知行合一

【美とあそぶ】おさるさん/1 スパルタで書を実践

文:川名壮志(聞き手、毎日新聞記者)

 書を始めたのは4歳の時です。母が書道教室を開いていて、幼稚園から帰ると必ず、絵本のストーリーを筆で書き写すよう言われたんです。母が「いいよ、合格」と言うまで何度も何度も。毎日、泣きながら書いてました。

 母は「1番以外は、全てビリ」という人。その日のベストが書けるまで、やめさせてくれなかった。ホント、容赦なかったです。周りを見ても、そんなスパルタ教育を受けていた子は、誰もいない。だから小さい頃は書が嫌いでした。

 結局、書は高校を卒業するまで、ずっと書かされました。今振り返ると、母はとにかく実践、実践。ひたすら、僕に字を書かせました。作品の「知行合一」は、行動を伴わない知識は意味がないという意味。とにかく、行動しろよってことですよね。

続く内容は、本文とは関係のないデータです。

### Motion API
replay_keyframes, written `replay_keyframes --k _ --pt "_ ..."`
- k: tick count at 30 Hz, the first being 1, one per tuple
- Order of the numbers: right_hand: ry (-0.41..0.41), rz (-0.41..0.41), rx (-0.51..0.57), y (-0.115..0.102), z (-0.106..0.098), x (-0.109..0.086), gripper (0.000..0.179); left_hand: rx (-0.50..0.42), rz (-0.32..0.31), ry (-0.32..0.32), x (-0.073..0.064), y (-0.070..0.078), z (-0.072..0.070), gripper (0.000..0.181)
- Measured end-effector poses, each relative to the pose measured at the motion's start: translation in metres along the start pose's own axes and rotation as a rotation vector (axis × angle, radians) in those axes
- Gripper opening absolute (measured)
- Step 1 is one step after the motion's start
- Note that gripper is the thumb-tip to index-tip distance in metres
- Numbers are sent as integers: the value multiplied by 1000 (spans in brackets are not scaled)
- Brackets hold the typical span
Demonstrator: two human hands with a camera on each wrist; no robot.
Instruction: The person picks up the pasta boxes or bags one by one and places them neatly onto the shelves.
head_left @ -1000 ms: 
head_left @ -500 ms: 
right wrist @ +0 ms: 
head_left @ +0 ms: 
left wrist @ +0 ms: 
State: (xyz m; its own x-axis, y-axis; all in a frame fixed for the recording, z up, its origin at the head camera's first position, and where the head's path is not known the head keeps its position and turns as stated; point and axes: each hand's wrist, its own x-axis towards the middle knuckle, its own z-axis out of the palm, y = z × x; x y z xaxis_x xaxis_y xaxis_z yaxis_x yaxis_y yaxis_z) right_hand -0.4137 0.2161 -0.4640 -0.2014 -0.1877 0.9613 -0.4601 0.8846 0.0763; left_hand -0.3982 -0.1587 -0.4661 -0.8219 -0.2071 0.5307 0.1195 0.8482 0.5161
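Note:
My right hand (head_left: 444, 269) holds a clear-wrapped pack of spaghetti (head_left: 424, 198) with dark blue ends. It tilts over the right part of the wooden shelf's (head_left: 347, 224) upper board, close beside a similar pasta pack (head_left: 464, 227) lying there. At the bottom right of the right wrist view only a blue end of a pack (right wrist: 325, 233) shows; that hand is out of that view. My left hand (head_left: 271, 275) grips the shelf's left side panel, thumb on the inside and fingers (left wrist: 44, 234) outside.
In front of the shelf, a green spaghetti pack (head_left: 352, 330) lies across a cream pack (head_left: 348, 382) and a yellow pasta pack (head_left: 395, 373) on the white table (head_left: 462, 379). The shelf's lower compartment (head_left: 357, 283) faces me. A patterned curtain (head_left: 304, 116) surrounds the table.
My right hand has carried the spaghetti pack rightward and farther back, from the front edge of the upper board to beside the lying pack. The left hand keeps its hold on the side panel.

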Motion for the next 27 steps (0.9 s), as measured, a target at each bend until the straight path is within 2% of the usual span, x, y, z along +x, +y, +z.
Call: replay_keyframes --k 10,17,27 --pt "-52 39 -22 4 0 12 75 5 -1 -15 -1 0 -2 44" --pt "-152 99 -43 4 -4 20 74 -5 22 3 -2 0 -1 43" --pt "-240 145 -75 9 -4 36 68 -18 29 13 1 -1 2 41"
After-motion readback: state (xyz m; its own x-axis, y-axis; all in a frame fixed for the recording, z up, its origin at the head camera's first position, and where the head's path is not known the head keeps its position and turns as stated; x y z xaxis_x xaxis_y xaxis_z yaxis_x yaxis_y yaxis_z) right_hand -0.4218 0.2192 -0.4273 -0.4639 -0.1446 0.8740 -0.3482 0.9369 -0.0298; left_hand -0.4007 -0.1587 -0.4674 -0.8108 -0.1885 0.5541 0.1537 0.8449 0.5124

 僕の性格も、これと一緒。その意味では、母は僕に実践の大切さを教えたのかもしれません。

PROFILE:

おさるさん

1968年、大阪府生まれ。91年、お笑いコンビ「アニマル梯団(ていだん)」でデビュー。芸能活動の傍ら、宇都鬼(うっきー)の雅号で書に親しみ、作品をインスタグラムでも公開。スポーツ万能で2児の父。